- **What the task requires**
Please transcribe the listing below exactly, but only from the line containing "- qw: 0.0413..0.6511" through its last line.

------------------------------------------------

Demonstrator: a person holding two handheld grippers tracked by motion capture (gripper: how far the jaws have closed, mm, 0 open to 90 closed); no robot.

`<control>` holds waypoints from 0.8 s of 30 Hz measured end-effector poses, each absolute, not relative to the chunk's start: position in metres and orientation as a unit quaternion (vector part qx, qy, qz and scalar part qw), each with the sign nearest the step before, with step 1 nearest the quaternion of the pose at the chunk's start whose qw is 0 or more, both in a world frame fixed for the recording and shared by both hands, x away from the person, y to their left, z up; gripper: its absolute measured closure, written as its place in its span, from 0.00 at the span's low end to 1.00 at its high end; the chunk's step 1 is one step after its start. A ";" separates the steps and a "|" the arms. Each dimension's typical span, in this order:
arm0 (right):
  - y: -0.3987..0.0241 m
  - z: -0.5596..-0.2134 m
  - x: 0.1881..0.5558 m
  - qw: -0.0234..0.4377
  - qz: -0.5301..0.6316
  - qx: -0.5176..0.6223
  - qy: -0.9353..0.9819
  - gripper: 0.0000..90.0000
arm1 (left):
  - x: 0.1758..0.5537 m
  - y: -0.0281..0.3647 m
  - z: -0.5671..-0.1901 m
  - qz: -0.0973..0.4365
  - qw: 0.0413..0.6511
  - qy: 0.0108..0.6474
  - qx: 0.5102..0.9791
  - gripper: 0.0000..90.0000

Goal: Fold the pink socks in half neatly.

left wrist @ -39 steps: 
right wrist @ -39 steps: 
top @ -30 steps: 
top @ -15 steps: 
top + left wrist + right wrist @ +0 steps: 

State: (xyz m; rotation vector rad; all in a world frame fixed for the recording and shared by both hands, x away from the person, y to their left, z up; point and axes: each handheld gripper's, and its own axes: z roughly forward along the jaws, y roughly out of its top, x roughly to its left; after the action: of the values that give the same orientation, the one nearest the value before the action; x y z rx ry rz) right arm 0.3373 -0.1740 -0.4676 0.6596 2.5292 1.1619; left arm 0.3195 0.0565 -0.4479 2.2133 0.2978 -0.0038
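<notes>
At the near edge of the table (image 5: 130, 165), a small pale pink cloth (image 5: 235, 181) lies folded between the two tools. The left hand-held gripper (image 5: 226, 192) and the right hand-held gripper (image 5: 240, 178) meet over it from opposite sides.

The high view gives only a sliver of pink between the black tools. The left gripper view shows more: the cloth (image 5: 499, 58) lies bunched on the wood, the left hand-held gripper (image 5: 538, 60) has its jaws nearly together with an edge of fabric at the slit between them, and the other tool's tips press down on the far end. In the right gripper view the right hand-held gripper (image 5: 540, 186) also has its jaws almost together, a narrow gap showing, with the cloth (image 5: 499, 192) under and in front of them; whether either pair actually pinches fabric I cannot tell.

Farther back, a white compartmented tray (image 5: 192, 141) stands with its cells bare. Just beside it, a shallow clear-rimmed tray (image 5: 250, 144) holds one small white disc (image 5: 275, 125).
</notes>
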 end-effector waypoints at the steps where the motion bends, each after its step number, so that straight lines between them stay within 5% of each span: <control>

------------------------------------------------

- **Response for this exercise**
  - qw: 0.0413..0.6511
  - qy: 0.0108..0.6474
  - qx: 0.5102..0.9791
  - gripper: 0.0000..90.0000

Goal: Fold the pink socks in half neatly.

left wrist @ -39 steps: 
right wrist @ -39 steps: 
top @ -30 steps: 
top @ -15 steps: 
top + left wrist + right wrist @ +0 steps: 

State: (xyz m; rotation vector rad; all in a world frame fixed for the recording and shared by both hands, x away from the person, y to their left, z up; point and axes: each handheld gripper's, and its own axes: z roughly forward along the jaws, y roughly out of its top, x roughly to its left; after the action: of the values that give the same orientation, the one nearest the value before the action; x y z rx ry rz) right arm 0.3373 -0.1740 -0.4676 0.6596 2.5292 1.1619; left arm 0.3195 0.0565 -0.4479 2.2133 0.2978 -0.0038
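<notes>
At the near edge of the table (image 5: 130, 165), a small pale pink cloth (image 5: 235, 181) lies folded between the two tools. The left hand-held gripper (image 5: 226, 192) and the right hand-held gripper (image 5: 240, 178) meet over it from opposite sides.

The high view gives only a sliver of pink between the black tools. The left gripper view shows more: the cloth (image 5: 499, 58) lies bunched on the wood, the left hand-held gripper (image 5: 538, 60) has its jaws nearly together with an edge of fabric at the slit between them, and the other tool's tips press down on the far end. In the right gripper view the right hand-held gripper (image 5: 540, 186) also has its jaws almost together, a narrow gap showing, with the cloth (image 5: 499, 192) under and in front of them; whether either pair actually pinches fabric I cannot tell.

Farther back, a white compartmented tray (image 5: 192, 141) stands with its cells bare. Just beside it, a shallow clear-rimmed tray (image 5: 250, 144) holds one small white disc (image 5: 275, 125).
</notes>
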 end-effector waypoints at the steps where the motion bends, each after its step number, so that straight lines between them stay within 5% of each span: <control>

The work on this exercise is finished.